__EXERCISE DETAILS__:
Within the entries below, the lines from the one with "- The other" through the one with "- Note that" are to be set down exactly, both ends kept.

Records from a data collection
════════════════

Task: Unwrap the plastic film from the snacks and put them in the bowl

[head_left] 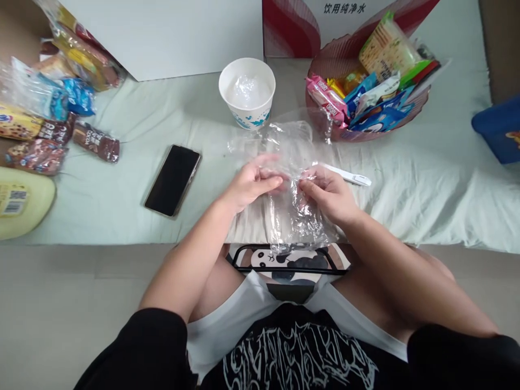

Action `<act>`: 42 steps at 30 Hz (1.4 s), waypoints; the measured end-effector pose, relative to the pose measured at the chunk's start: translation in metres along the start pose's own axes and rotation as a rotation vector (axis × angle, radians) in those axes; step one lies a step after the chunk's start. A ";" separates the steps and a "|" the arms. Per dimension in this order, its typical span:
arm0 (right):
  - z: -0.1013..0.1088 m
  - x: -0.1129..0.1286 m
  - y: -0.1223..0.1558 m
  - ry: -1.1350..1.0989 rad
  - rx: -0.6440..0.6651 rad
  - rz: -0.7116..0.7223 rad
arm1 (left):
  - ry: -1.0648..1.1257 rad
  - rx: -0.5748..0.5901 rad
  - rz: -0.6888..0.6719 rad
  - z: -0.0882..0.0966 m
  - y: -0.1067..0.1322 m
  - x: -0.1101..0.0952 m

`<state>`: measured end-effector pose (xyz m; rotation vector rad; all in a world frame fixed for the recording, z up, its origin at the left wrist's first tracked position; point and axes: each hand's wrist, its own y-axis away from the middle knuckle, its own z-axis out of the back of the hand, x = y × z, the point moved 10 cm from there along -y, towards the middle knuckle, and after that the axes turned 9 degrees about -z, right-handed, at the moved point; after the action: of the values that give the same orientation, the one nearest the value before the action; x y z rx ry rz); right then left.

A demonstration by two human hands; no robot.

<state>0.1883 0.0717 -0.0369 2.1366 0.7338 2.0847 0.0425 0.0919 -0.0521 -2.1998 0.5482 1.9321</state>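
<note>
A clear, crinkled plastic bag [290,141] spreads between my two hands over the front part of the cloth. My left hand [258,181] has its thumb and fingers closed on the bag's left side. On the other side, my right hand [327,192] pinches the film between thumb and fingers. Part of the bag hangs down past the cloth's front edge. Partly behind my right hand lies a thin white plastic stick-like item [351,176]. A paper cup [252,116] with blue print stands just beyond the bag, with clear crumpled film inside.
A pink ribbed bowl [317,122] of wrapped snacks stands back right. A black phone [173,180] lies left of my hands. Several snack packets [96,142] and a pale yellow container [24,203] are far left. Boxes [182,38] line the back; a blue bin [495,130] is right.
</note>
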 end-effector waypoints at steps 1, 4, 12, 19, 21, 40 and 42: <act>0.000 0.001 0.001 0.018 -0.012 0.011 | -0.038 -0.017 0.014 -0.001 0.000 0.001; 0.007 0.004 0.002 0.081 -0.093 0.034 | -0.149 -0.126 -0.060 0.008 0.002 -0.010; 0.020 0.005 0.001 0.000 -0.219 0.062 | -0.213 -0.101 -0.064 0.018 0.009 -0.008; 0.022 0.006 0.001 -0.107 -0.144 0.012 | -0.097 -0.042 -0.144 0.011 0.012 -0.023; 0.025 0.003 0.000 -0.106 -0.145 0.000 | -0.090 -0.050 -0.191 0.012 0.012 -0.030; 0.032 -0.007 0.000 0.047 -0.255 -0.003 | -0.119 -0.108 -0.062 0.014 0.009 -0.019; 0.035 0.002 0.002 0.084 -0.293 0.033 | -0.114 -0.044 -0.064 0.004 0.009 -0.016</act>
<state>0.2219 0.0800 -0.0374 1.9270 0.3726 2.1537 0.0343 0.0881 -0.0360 -2.0896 0.4161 2.0390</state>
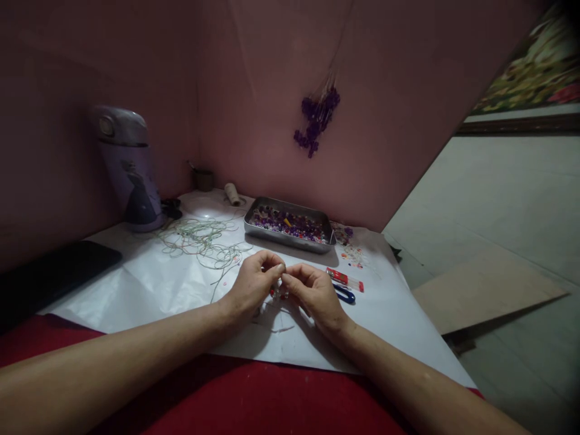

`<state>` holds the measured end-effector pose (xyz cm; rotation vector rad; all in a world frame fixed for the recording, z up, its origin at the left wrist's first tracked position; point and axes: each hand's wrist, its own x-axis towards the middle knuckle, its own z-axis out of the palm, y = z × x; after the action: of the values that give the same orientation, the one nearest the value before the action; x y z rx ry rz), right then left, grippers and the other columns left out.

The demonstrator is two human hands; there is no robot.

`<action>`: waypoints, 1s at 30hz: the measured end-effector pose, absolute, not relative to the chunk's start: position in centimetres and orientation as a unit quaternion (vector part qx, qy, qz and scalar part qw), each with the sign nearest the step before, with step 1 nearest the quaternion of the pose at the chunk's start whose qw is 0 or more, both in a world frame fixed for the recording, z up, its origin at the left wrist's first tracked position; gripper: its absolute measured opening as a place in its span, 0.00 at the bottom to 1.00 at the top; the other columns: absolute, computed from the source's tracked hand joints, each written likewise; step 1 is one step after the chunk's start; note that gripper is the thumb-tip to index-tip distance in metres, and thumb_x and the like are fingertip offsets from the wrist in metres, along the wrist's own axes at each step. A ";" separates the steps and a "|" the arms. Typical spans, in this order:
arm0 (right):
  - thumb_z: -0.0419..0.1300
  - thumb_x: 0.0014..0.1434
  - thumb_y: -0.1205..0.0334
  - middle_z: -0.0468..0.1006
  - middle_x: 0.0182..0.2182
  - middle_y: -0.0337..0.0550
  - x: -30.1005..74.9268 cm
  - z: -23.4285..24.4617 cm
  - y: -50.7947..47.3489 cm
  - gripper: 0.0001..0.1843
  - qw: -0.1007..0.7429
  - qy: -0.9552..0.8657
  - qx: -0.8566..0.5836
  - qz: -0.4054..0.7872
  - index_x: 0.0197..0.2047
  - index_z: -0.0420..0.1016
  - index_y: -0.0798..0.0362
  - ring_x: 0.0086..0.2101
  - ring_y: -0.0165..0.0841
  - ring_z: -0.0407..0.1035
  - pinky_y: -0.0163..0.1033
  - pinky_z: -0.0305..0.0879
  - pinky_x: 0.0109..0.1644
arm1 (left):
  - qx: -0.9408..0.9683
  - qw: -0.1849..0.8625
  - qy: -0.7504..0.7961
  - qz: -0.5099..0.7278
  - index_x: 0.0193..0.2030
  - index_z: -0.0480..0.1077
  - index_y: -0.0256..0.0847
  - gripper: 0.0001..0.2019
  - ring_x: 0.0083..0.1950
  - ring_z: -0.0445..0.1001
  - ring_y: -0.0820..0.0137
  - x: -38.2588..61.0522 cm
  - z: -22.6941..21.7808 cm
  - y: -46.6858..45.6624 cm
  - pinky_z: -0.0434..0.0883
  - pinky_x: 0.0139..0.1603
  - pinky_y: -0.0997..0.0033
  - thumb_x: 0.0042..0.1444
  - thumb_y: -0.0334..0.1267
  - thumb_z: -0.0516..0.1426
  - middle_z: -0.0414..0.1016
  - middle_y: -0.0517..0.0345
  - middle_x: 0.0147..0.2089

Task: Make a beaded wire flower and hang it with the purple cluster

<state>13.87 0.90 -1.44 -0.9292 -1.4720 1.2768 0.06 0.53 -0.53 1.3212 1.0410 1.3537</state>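
Observation:
My left hand and my right hand meet above the white paper, thumbs and forefingers pinched together with the tips nearly touching. Between and just below them hangs a small beaded piece with clear and red beads, partly hidden by my fingers. Any thread at the fingertips is too fine to make out. On the paper under my hands lie thin thread ends. Close to the right hand are a red-and-clear case and a dark blue-handled tool, perhaps thread snips.
A metal tray of purple, red and clear beads stands behind my hands. Tangled pale cord spreads left, near a purple bottle and a spool. Loose beads lie right. Purple beaded strands hang on the pink wall.

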 end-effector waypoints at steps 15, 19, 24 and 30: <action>0.63 0.51 0.57 0.73 0.18 0.36 13.9 -0.7 0.4 0.11 0.476 -0.575 -0.400 0.532 0.25 0.71 0.55 0.14 0.22 0.55 0.30 0.49 0.17 | 0.515 0.518 0.416 0.542 0.31 0.68 0.37 0.06 0.23 0.68 0.74 0.1 -0.4 0.5 0.64 0.26 0.73 0.49 0.37 0.57 0.70 0.62 0.23; 0.63 0.51 0.57 0.74 0.19 0.37 13.9 -0.8 0.5 0.11 0.478 -0.569 -0.401 0.536 0.25 0.71 0.56 0.14 0.21 0.57 0.30 0.49 0.17 | 0.520 0.532 0.400 0.535 0.31 0.68 0.37 0.06 0.24 0.69 0.73 0.0 -0.5 0.4 0.65 0.27 0.72 0.49 0.37 0.57 0.70 0.61 0.23; 0.62 0.51 0.56 0.74 0.19 0.37 13.9 -0.9 0.6 0.11 0.478 -0.566 -0.403 0.537 0.26 0.71 0.56 0.14 0.21 0.57 0.30 0.48 0.17 | 0.526 0.526 0.401 0.535 0.31 0.68 0.36 0.06 0.25 0.69 0.73 -0.1 -0.5 0.4 0.65 0.29 0.71 0.48 0.37 0.58 0.71 0.60 0.23; 0.62 0.52 0.57 0.74 0.19 0.38 14.0 -1.0 0.7 0.12 0.475 -0.579 -0.399 0.529 0.25 0.71 0.56 0.14 0.21 0.56 0.31 0.49 0.18 | 0.536 0.517 0.408 0.529 0.35 0.70 0.35 0.10 0.27 0.67 0.73 -0.1 -0.6 0.4 0.64 0.29 0.71 0.48 0.39 0.59 0.72 0.59 0.27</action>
<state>13.96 0.67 -0.98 -0.9757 -1.4147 1.2938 -0.12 0.44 -0.58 1.2863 0.9786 1.2702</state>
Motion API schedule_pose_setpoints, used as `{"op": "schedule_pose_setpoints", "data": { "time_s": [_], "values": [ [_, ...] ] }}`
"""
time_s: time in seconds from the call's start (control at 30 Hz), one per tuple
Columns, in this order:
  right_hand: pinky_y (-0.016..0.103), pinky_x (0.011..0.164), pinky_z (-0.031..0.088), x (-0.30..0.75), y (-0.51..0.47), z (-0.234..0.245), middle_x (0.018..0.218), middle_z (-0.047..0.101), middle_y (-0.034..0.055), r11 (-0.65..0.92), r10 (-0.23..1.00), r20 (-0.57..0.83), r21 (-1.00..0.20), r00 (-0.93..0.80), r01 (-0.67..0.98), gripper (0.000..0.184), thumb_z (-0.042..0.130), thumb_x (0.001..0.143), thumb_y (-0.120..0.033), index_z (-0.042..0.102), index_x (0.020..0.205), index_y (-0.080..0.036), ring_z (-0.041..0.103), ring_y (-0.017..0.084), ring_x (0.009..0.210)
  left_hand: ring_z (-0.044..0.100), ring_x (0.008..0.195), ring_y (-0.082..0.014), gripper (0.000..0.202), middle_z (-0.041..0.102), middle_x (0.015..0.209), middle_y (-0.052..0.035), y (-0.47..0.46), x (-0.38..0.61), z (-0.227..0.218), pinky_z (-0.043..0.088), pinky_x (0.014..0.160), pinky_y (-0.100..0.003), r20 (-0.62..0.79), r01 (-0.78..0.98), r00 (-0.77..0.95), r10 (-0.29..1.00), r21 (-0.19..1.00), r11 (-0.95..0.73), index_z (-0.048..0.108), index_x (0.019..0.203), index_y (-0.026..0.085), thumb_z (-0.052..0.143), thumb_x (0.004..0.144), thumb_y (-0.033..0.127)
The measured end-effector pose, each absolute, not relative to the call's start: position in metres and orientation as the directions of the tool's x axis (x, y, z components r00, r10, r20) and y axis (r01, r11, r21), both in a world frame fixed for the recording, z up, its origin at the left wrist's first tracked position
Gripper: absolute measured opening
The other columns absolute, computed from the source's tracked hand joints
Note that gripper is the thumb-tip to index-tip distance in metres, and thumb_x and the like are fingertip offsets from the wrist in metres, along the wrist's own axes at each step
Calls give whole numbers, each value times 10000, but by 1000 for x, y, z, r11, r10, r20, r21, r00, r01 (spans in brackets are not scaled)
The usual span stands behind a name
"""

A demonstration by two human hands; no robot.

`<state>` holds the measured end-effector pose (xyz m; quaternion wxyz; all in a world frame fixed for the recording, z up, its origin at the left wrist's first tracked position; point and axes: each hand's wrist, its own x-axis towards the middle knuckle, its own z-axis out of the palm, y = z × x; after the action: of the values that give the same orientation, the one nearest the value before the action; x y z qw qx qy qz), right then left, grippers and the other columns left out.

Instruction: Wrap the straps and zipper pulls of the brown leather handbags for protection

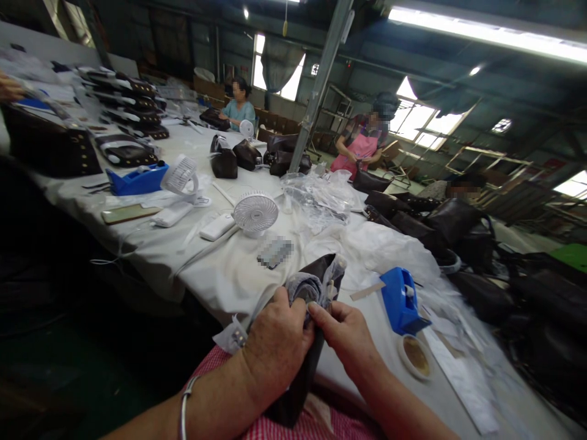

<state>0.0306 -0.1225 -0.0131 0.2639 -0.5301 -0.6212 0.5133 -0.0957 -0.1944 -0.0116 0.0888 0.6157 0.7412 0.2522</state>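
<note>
My left hand (275, 345) is closed around a dark brown leather piece (298, 385) that stands on edge over my lap, with a roll of grey wrapping (306, 287) at its top. My right hand (345, 333) pinches the clear plastic and a small white part (331, 287) at the top of the same piece. A silver bangle (184, 403) sits on my left wrist. White paper (229, 336) hangs from the piece's left side.
A white-covered table (220, 269) carries a blue tape dispenser (401, 299), a small dish (415, 355), two white desk fans (255, 212), a phone (128, 212), crumpled plastic (316, 195) and dark bags (458, 226). Other people work at the far end (362, 143).
</note>
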Motion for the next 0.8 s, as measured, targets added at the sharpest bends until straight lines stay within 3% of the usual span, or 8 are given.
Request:
{"op": "schedule_pose_setpoints", "data": {
  "time_s": [0.2, 0.5, 0.8],
  "values": [
    [231, 446, 261, 38, -123, -8, 470, 488, -32, -129, 905, -243, -940, -350, 317, 375, 735, 676, -483, 620, 565, -144, 365, 77, 449, 604, 766, -246, 111, 530, 920, -94, -196, -104, -5, 539, 714, -365, 197, 867, -231, 953, 487, 109, 634, 899, 186, 534, 888, 234],
    [222, 403, 284, 34, -127, -13, 500, 549, -16, -225, 911, -298, -939, -287, 259, 327, 728, 641, -448, 663, 627, -127, 402, 75, 405, 591, 793, -244, 148, 542, 913, -98, -195, -109, -10, 521, 766, -372, 216, 840, -222, 951, 537, 75, 635, 922, 166, 515, 889, 246],
    [215, 407, 293, 26, -124, -14, 487, 544, -25, -181, 926, -239, -960, -293, 212, 339, 760, 661, -448, 609, 592, -152, 420, 81, 419, 604, 854, -210, 230, 632, 859, -59, -198, -120, 4, 481, 821, -332, 116, 699, -219, 969, 711, 73, 660, 875, 173, 470, 932, 290]
  ]
}}
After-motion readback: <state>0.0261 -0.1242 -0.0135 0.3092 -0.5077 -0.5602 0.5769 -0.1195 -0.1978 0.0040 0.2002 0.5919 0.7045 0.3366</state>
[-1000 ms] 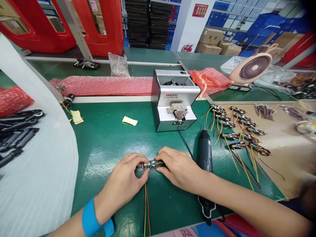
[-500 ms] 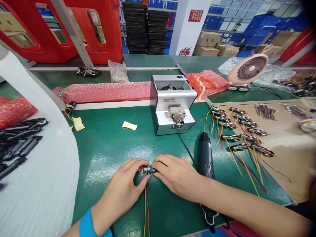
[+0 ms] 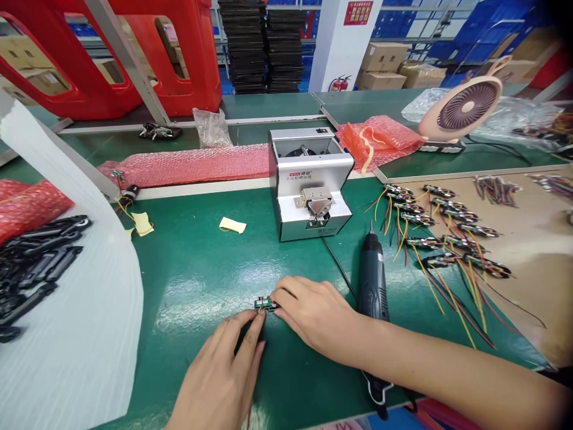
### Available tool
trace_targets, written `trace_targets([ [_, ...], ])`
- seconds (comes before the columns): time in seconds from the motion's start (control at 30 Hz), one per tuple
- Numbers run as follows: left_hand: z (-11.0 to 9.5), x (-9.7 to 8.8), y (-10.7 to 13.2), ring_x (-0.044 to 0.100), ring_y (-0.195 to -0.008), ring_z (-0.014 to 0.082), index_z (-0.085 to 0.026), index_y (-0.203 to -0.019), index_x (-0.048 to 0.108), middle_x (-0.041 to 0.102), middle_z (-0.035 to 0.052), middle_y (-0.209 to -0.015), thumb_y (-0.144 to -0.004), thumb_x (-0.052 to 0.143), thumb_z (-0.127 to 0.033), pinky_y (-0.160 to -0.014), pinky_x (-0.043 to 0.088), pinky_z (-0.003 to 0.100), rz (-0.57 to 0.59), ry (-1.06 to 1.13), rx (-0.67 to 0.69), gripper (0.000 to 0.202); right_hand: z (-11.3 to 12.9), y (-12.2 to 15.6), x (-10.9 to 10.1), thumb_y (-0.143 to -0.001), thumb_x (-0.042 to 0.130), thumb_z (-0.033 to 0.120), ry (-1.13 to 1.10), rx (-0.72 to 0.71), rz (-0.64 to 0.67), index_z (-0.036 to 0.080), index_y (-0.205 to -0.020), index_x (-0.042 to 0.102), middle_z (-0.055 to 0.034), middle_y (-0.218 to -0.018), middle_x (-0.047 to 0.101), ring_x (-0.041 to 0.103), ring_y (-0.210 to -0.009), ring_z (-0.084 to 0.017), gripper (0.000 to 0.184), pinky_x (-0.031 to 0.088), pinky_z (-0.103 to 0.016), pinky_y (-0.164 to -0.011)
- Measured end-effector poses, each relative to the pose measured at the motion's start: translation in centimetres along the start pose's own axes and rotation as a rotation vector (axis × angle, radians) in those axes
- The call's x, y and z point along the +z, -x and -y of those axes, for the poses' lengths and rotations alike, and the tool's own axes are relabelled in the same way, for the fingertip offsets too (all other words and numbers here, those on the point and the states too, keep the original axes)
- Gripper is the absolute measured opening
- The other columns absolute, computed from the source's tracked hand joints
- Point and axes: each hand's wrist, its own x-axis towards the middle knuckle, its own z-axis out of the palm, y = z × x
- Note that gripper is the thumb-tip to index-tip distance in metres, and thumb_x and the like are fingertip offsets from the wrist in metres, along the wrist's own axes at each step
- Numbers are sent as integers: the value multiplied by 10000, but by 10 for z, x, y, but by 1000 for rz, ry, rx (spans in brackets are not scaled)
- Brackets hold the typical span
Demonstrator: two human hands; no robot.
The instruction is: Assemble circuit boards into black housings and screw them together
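While right hand point(image 3: 316, 316) pinches board point(image 3: 265, 304) — curled, palm-down

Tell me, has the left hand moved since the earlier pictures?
Yes. Judged against the silver machine, the left hand has moved farther away, toward the bottom of the picture.

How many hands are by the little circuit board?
2: the right hand grips the circuit board; the left hand is at its near edge, by the wires. None seem hidden.

Looks smooth, glossy across the table point(image 3: 192, 263); satin metal on the machine point(image 3: 307, 182). Reads matt plastic on the driver point(image 3: 371, 278), shiny bubbled plastic on the wrap point(image 3: 192, 166).
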Motion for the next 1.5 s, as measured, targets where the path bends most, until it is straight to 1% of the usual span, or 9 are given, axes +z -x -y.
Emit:
trace_targets([
  [0.2, 1, 2, 3, 574, -967, 265, -96, -1270, 464, 542, 168, -1127, -948, 325, -210, -735, 576, 377, 17, -46, 0, 369, 0, 0, 2, -908, 474, 202, -7, -1, -3, 176, -923, 522, -34, -940, 572, 552, -786, -166, 56, 243, -279, -474],
  [0.37, 2, 7, 6, 534, -1034, 274, -85, -1329, 401, 505, 176, -1176, -928, 349, -166, -795, 559, 385, 48, -34, 7, 412, 0, -1, 2, -906, 470, 198, -9, 6, -1, 179, -905, 516, -27, -933, 568, 546, -784, -167, 50, 235, -280, -473],
  [0.63, 1, 7, 5, 526, -1020, 270, -64, -1304, 414, 488, 180, -1160, -875, 364, -82, -792, 564, 383, 47, -59, 14, 433, 0, 0, 1, -910, 462, 190, -16, 0, 7, 176, -930, 514, -42, -951, 571, 536, -802, -164, 58, 246, -266, -487],
  [0.8, -7, 6, 0, 529, -989, 293, -5, -1262, 417, 482, 209, -1129, -798, 356, -21, -765, 569, 411, 38, -135, 5, 468, 1, -1, 1, -901, 472, 181, -6, 3, 9, 178, -920, 514, -32, -944, 572, 547, -803, -167, 46, 248, -279, -480],
  [0.93, -17, 5, -7, 541, -913, 286, 11, -1194, 445, 498, 205, -1051, -759, 360, 17, -719, 566, 429, 14, -173, -71, 443, 1, -2, -1, -889, 479, 162, -12, 5, 17, 177, -903, 516, -35, -936, 570, 548, -795, -160, 43, 253, -278, -477],
  [1.0, -21, 6, -6, 541, -907, 287, -4, -1205, 439, 493, 202, -1053, -764, 359, 8, -704, 562, 436, 2, -162, -123, 448, 1, -2, -4, -881, 474, 141, -17, 7, 24, 184, -950, 520, -35, -941, 568, 550, -802, -161, 93, 250, -273, -479],
  [1.17, -26, 9, 1, 522, -969, 304, -25, -1257, 422, 467, 214, -1115, -825, 351, -67, -731, 552, 456, -1, -72, -160, 439, 0, -3, -10, -839, 453, 70, -11, -15, 81, 287, -1188, 475, -45, -993, 550, 551, -819, -163, 411, 188, -247, -480],
  [1.27, -25, 9, 4, 500, -1031, 310, -44, -1289, 408, 465, 209, -1157, -861, 352, -104, -787, 537, 471, 16, -14, -164, 437, 0, -3, -9, -863, 442, 99, -16, -22, 75, 286, -1228, 475, -68, -1024, 546, 541, -865, -172, 411, 176, -245, -488],
  [1.5, -23, 8, 8, 449, -1146, 299, -83, -1355, 345, 456, 181, -1261, -911, 359, -179, -886, 500, 476, 24, 87, -176, 454, -3, -3, -7, -898, 433, 147, -14, -30, 73, 294, -1243, 486, -73, -1008, 549, 545, -835, -169, 379, 150, -253, -489],
])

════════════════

__ANSWER SECTION__:
- The other columns absolute, computed from the source's tracked hand joints
- Point and axes: each hand's wrist, its own x-axis towards the middle knuckle, its own z-axis out of the palm, y = z × x
- Note that gripper is the thumb-tip to index-tip distance in metres, and thumb_x and the like are fingertip offsets from the wrist in metres, along the wrist's own axes at each step

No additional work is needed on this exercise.